= Problem description =
In the listing below, find the line containing "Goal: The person" and the line containing "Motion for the". Repeat exactly those two lines and every line between them.

═══

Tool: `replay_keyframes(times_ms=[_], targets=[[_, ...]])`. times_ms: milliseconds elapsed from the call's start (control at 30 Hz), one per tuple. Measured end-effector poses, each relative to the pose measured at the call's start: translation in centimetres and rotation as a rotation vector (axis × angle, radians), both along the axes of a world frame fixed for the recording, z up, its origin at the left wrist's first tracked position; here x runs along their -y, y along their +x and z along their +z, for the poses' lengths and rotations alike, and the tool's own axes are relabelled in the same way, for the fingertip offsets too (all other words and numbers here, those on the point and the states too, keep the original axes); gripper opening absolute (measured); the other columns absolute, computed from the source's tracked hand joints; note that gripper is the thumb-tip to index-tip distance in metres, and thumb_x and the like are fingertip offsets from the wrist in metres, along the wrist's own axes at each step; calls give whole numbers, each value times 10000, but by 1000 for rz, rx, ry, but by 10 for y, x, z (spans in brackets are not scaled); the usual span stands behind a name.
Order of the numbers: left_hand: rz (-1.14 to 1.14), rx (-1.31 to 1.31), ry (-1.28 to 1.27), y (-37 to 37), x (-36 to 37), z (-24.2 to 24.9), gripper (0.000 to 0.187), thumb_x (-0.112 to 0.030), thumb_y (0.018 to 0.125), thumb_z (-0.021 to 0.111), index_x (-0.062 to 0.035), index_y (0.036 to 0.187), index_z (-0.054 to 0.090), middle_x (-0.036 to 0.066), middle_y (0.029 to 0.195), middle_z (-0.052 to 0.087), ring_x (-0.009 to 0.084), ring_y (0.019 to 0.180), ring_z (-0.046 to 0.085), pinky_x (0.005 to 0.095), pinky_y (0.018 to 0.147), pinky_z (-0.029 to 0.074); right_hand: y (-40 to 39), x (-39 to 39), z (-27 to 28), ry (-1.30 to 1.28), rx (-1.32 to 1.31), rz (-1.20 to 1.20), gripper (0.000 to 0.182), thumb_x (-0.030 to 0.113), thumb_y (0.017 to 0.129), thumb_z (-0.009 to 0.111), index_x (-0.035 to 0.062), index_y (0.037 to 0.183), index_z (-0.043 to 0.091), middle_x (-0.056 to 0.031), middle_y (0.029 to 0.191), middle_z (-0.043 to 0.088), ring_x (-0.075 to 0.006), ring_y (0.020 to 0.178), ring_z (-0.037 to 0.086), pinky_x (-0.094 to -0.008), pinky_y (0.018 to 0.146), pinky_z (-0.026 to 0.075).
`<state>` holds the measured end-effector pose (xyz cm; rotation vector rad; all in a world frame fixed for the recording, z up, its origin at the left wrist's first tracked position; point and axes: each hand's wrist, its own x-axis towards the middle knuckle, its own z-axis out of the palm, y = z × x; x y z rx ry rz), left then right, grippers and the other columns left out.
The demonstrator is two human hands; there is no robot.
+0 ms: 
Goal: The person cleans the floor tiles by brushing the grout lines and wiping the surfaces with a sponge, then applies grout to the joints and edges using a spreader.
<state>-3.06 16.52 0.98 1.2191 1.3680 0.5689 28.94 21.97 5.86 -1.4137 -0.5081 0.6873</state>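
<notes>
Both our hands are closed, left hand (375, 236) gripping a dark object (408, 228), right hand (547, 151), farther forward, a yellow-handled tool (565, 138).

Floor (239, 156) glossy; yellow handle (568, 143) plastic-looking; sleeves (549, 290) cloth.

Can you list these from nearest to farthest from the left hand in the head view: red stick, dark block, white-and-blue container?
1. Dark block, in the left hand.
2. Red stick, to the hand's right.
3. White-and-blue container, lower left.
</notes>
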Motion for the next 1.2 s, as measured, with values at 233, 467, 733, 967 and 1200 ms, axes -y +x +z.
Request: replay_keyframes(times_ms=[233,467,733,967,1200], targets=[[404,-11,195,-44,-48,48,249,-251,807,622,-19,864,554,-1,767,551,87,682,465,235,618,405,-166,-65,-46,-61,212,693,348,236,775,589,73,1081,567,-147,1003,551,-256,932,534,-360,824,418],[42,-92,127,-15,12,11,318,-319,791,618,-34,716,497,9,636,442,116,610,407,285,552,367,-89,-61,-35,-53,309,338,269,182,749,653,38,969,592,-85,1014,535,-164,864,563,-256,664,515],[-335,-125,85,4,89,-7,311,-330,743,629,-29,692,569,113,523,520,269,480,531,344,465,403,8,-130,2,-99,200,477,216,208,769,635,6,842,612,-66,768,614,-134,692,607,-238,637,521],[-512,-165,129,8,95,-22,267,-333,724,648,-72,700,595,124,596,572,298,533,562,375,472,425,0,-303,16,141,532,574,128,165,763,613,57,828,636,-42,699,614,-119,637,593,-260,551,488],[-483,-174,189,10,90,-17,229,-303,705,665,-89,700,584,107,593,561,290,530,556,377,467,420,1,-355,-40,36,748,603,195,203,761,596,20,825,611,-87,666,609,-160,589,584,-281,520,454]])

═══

= Reply to the exercise =
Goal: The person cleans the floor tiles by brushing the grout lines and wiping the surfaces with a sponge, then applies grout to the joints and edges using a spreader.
<state>-3.06 16.52 0.98 1.2191 1.3680 0.5689 28.94 21.97 5.86 -1.4137 -0.5081 0.6873</state>
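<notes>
Both our hands are closed, left hand (375, 236) gripping a dark object (408, 228), right hand (547, 151), farther forward, a yellow-handled tool (565, 138).

Floor (239, 156) glossy; yellow handle (568, 143) plastic-looking; sleeves (549, 290) cloth.

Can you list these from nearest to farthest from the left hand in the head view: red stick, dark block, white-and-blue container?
1. Dark block, in the left hand.
2. Red stick, to the hand's right.
3. White-and-blue container, lower left.
</notes>
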Motion for the next 1.2 s, as measured, with values at 233, 467, 733, 967 and 1200 ms, axes -y +x +z.

The work on this exercise has been finished.